EUM (End User Monitoring) Cloud Service is our on-demand, cloud based, multi-tenant SaaS infrastructure that acts as an aggregator for the entire EUM metrics traffic. All the EUM metrics from the end user browsers from different customers are reported to EUM Cloud service. The raw browser information received from the browser is verified, aggregated, and rolled up at the EUM Cloud Service. All the AppDynamics Controllers (SaaS or on-premise) connect to the EUM Cloud service to download metrics every minute, for each application.

Design Challenges

On-Demand highly available

End users access customer web applications anywhere in the world and any time of the day in different time zones, whenever an AppDynamics instrumented web page is accessed. From the browser, EUM metrics are reported to the EUM Cloud Service. This requires a highly available on-demand system accessed from different geo locations and different time zones.

Extremely Concurrent usage

All end users of all AppDynamics customers using EUM solution continuously report browser information on the same EUM Cloud Service.
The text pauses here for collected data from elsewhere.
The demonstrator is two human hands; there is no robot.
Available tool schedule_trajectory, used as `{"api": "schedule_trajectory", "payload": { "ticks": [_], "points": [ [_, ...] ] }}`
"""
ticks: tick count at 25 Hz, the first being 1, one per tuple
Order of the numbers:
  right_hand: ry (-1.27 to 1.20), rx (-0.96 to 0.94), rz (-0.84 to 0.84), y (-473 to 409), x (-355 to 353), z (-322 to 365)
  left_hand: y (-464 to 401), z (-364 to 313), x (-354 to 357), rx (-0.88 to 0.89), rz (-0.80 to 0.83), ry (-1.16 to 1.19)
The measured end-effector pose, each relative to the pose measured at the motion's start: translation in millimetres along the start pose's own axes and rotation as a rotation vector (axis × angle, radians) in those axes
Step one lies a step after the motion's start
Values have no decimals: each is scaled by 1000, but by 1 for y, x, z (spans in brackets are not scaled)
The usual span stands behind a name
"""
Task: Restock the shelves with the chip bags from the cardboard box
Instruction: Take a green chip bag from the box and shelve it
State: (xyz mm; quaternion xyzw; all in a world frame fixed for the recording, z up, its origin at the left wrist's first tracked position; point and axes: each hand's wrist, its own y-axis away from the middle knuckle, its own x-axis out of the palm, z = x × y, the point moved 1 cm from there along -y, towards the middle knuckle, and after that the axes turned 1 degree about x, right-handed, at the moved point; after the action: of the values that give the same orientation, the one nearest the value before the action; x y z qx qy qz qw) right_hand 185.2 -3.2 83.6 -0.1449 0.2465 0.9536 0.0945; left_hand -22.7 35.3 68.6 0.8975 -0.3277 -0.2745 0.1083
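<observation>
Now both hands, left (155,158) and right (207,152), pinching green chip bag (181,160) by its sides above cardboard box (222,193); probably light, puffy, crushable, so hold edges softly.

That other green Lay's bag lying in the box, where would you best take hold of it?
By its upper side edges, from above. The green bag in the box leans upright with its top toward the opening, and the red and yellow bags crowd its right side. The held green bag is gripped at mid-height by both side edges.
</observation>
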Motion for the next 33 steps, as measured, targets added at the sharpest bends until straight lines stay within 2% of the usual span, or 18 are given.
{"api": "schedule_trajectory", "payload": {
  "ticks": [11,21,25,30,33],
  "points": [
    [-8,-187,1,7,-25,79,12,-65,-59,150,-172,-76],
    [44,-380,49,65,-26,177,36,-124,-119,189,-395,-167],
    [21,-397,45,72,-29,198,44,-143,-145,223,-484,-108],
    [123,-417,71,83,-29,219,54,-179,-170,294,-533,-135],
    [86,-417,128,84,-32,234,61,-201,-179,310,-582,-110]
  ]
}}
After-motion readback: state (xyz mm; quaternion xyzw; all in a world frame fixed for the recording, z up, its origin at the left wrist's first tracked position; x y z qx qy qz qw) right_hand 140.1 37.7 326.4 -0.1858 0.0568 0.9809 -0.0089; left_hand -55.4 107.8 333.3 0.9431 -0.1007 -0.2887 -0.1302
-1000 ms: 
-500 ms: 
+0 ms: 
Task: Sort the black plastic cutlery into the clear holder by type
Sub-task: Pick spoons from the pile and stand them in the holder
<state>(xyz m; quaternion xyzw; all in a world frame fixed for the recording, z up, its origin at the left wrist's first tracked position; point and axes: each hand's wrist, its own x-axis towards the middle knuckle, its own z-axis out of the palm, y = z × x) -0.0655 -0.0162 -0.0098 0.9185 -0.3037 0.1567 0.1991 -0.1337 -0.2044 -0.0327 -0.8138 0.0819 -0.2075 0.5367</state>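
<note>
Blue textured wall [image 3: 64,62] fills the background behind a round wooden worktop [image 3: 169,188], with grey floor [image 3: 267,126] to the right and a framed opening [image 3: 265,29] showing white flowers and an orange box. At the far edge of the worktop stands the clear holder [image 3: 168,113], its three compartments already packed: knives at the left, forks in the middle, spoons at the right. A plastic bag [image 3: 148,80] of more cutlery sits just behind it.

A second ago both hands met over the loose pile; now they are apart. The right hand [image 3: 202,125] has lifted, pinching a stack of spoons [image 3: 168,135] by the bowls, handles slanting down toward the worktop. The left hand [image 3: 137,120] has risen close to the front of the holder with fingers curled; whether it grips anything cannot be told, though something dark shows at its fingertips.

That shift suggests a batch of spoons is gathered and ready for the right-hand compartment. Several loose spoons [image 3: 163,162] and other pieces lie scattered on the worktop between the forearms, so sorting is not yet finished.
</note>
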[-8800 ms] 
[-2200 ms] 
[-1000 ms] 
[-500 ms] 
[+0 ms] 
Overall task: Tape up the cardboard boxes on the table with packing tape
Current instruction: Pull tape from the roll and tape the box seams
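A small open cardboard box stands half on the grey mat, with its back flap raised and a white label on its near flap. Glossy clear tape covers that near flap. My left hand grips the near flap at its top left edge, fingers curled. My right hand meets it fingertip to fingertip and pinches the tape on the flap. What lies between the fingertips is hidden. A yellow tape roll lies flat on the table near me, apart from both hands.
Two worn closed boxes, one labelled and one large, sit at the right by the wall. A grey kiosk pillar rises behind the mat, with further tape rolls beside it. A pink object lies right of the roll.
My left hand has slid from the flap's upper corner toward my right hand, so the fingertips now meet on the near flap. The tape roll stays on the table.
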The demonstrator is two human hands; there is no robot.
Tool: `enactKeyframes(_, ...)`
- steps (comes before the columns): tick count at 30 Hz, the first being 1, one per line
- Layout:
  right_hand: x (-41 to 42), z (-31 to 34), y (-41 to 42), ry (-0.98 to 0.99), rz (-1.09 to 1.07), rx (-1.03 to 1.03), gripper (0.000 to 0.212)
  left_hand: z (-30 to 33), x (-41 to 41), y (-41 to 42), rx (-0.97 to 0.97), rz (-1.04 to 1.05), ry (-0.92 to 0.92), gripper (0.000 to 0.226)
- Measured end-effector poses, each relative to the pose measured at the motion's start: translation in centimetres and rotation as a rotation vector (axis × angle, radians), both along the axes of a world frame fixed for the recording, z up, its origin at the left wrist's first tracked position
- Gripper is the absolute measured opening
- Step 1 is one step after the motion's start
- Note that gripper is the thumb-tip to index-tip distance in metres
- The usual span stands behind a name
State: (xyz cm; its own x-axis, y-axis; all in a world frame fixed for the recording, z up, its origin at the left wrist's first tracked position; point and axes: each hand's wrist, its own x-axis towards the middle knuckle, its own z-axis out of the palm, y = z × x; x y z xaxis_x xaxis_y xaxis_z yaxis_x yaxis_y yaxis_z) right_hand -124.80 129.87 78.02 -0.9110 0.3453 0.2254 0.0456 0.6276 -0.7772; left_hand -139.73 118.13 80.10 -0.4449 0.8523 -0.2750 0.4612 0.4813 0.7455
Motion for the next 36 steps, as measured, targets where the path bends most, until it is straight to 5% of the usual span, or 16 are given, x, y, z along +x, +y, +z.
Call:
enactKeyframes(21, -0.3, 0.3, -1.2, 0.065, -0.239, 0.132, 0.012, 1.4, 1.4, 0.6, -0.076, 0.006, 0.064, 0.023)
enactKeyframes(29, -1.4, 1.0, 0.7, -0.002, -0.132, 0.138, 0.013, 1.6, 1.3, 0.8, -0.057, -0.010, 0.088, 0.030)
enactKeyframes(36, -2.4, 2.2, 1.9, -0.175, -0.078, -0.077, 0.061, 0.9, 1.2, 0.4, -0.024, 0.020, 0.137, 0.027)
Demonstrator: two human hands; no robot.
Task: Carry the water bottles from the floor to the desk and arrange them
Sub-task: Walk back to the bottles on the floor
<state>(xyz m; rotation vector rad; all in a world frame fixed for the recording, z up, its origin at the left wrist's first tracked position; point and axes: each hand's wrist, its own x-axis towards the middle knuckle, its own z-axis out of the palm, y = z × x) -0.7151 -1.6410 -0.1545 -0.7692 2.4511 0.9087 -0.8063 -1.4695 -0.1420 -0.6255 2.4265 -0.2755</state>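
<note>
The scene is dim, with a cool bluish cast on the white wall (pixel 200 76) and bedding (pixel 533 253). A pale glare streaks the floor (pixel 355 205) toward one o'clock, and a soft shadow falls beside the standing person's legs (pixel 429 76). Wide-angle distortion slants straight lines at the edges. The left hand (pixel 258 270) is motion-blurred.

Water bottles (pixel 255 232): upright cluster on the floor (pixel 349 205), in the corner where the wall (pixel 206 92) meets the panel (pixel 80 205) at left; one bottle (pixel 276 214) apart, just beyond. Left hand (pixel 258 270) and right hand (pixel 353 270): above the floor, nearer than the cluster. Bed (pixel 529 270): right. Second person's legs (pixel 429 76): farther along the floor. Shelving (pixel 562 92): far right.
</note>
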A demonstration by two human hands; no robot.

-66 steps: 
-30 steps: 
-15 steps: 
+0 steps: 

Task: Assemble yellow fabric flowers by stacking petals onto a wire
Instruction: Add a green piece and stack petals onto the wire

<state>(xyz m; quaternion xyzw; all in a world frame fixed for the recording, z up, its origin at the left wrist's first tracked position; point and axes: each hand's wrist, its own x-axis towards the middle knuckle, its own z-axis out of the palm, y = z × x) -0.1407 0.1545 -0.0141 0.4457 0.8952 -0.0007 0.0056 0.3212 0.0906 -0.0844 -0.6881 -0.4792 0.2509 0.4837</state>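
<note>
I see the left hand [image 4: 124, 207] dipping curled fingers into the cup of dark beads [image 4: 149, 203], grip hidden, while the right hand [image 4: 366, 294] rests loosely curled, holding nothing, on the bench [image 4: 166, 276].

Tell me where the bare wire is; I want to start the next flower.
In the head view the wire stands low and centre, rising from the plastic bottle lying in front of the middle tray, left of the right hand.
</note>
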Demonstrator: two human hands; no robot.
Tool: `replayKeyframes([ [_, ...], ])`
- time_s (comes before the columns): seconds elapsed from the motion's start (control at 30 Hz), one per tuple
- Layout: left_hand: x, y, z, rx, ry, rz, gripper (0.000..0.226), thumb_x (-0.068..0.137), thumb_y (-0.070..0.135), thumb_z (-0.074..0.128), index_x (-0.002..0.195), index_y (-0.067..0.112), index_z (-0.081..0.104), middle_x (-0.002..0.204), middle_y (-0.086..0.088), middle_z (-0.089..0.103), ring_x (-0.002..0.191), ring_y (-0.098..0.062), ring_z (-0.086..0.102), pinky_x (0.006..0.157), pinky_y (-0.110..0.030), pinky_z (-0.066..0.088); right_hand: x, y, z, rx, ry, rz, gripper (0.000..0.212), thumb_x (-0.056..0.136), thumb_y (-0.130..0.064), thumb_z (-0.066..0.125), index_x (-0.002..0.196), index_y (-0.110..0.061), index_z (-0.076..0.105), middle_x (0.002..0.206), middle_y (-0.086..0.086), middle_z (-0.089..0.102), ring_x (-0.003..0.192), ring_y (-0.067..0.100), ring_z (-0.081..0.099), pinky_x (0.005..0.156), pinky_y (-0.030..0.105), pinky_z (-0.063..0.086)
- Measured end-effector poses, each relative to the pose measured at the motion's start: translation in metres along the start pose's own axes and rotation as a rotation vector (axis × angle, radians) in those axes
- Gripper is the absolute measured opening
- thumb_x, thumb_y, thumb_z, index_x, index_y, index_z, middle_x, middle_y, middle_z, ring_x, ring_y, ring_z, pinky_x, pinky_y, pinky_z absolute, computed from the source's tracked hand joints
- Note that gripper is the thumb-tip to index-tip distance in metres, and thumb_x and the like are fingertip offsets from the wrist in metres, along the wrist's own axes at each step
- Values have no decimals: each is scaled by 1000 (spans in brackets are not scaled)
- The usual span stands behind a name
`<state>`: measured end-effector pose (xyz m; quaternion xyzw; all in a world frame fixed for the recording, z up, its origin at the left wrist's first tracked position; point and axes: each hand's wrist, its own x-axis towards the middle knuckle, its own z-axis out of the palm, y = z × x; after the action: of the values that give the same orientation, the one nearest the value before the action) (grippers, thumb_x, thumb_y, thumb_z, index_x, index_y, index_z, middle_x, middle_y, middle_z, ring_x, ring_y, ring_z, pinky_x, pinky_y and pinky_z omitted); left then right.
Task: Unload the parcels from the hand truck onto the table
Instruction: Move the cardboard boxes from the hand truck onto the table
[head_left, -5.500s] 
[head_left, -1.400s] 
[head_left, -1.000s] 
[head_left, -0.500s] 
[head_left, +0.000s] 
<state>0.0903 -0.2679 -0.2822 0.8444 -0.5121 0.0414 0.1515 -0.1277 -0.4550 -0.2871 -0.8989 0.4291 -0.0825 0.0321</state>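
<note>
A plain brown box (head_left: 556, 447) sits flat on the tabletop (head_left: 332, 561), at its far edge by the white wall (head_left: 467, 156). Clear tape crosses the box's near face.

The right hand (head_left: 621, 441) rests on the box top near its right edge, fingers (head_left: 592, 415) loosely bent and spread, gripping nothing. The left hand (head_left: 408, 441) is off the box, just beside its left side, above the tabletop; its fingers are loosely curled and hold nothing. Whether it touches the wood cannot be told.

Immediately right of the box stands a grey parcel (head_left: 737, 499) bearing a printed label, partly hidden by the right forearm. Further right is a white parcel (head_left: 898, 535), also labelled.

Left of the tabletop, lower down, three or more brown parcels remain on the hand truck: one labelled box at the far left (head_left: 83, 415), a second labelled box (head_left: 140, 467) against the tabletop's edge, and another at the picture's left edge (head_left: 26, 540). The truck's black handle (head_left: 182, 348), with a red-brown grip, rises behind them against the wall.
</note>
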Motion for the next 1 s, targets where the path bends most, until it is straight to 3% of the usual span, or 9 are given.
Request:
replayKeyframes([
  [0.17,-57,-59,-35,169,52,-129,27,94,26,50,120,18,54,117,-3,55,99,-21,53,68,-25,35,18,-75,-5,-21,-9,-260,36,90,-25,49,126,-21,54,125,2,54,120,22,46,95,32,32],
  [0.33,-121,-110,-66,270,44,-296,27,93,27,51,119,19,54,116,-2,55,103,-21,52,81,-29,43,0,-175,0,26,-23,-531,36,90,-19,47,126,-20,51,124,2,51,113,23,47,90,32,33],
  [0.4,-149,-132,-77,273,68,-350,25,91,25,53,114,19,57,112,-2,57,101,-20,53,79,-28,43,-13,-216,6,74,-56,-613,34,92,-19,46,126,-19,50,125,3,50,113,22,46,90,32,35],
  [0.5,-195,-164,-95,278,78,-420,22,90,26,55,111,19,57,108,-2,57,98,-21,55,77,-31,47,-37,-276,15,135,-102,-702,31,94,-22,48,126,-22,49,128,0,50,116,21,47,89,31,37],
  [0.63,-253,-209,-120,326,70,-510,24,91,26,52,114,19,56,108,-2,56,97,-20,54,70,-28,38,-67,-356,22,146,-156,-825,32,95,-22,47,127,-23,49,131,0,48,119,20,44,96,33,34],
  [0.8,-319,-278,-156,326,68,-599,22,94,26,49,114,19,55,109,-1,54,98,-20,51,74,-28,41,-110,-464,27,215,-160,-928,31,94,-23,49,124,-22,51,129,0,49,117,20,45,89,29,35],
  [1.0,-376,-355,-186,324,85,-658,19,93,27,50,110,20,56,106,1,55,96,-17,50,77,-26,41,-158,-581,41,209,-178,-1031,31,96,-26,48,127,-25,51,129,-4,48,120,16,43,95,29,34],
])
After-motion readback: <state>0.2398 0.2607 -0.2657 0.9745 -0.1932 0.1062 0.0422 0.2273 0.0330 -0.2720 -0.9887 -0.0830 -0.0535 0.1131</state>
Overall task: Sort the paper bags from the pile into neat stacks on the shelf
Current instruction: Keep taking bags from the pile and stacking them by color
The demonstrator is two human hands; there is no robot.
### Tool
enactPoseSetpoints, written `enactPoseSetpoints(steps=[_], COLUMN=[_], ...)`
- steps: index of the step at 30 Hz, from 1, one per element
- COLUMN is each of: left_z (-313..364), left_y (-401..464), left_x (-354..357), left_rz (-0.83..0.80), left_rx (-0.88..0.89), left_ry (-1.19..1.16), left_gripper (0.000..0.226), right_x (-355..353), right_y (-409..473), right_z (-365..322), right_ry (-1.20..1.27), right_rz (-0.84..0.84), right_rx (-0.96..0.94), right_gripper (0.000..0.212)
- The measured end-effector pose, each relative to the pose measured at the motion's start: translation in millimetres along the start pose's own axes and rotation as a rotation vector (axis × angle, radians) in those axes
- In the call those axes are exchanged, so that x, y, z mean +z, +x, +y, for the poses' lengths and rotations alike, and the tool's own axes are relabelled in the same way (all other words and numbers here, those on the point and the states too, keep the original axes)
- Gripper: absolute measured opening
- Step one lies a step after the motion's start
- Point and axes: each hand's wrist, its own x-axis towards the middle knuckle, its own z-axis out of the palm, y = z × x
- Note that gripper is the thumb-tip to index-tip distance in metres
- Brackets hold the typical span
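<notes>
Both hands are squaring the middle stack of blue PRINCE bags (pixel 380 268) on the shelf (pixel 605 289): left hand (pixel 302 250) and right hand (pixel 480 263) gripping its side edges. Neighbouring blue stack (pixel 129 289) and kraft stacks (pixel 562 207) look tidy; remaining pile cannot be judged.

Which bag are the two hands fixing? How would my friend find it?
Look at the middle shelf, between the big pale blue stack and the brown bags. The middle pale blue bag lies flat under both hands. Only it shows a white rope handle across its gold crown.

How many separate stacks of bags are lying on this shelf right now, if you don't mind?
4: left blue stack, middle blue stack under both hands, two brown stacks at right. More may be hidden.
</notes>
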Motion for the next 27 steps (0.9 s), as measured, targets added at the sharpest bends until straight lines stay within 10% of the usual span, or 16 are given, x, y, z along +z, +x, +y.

EUM Cloud Service processes all the reported browser information concurrently and generate metrics and collect snapshot samples continuously.

High Scalability

The usage pattern for different applications throughout the day is different; the number of records to be processed at EUM Cloud vary with different applications at different times. The EUM Cloud Service automatically scale up to handle any surge in the incoming records and accordingly scale down with lower load.

Multi Tenancy support

The EUM Cloud Service process EUM metrics reported from different applications for different customers; the cloud service provides multi-tenancy. The reported browser information is partitioned based on customers and their different applications. EUM Cloud Service provides a mechanism for different customer controllers to download aggregated metrics and snapshots based on customer and application identification.

Cost

The EUM Cloud Service needs to be able to dynamically scale based on demand. The problem with supporting massive scale is that we have to pay for hardware upfront and over provision to handle huge spikes. One of the motivating factors when choosing to use Amazon Web Services is that costs scale linearly with demand.

Architecture

The EUM Cloud Service is hosted on Amazon Web Services infrastructure for horizontal scaling. The service has two functional components – collector and aggregator. Multiple instances of these components work in parallel to collect and aggregate the EUM metrics received from the end user browser/device. The transient metric data be transient is stored in Amazon S3 buckets. All the meta data information related to applications and other configuration is stored in the Amazon DynamoDB tables.

A single page load will send one or more beacon–one per base page and every iframe onload and one per ajax request. Javascript errors occurring post page load are also sent as error beacons.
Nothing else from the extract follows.